I arrived safely at one of his ring 1 worlds (world 125) with three fleets, 73 ships and a PBB. Pirate 2 had sent his single key from his homeworld to another ring 1 world (world 30). I had probed that world and saw that he had thirteen fleets and 219 ships there. So he still had enough resources to be a problem for someone.

As per my current tactical plan I would attempt to finally get a few points while exiting Pirate 2’s dwindling empire. I dropped the PBB (world 125) and sent a 10-ship fleet to the ring 2 world (world 183) that Pirate 2 had given to me earlier. My intention was to robotize it on turn 15. I assumed that I would lose one or both fleets but at least the PBB would drop for sure. I moved the remainder of my Pirate 2 invasion armada back to my core worlds. I planned to start robotizing my empire starting with the worlds nearest to Pirate 2’s empire.

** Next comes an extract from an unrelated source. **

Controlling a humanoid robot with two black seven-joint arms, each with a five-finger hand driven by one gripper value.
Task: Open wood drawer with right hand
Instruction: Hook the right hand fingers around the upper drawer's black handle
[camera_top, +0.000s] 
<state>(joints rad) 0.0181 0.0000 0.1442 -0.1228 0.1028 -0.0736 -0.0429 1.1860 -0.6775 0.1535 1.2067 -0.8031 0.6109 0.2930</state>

Apostle 1 had attacked and captured my last key in his empire. He still had made no other threatening moves. Player 5’s two small fleets did not move on this turn either. It appeared that he had dropped from the game. I attacked his one-ship fleet and made plans to eventually destroy his other fleet.

The attack on Pirate 1 was proceeding well. I robot attacked his ring 1 world (world 185) this turn and attacked a small key of his with 15 ships. I moved 36 more ships to that world; moved 27 ships to his ring 2 (world 140) and probed his homeworld (world 87). I didn’t think he had enough ships nearby to pirate capture me since he had not yet sent any significant force to oppose my invasion.

Turn 15- As the Worm Turns

Apostle 1 had given a fleet with a PBB to me and the whole game was looking much better everywhere!
Apparently Apostle 1 had chosen the “convert everybody and then make them martyrs” approach to playing an Apostle. Since I had never given him much of anything I guessed that I was the only Berserker available to him. If he wanted martyrs in carload lots he apparently needed my help. He would get all the help that I could spare.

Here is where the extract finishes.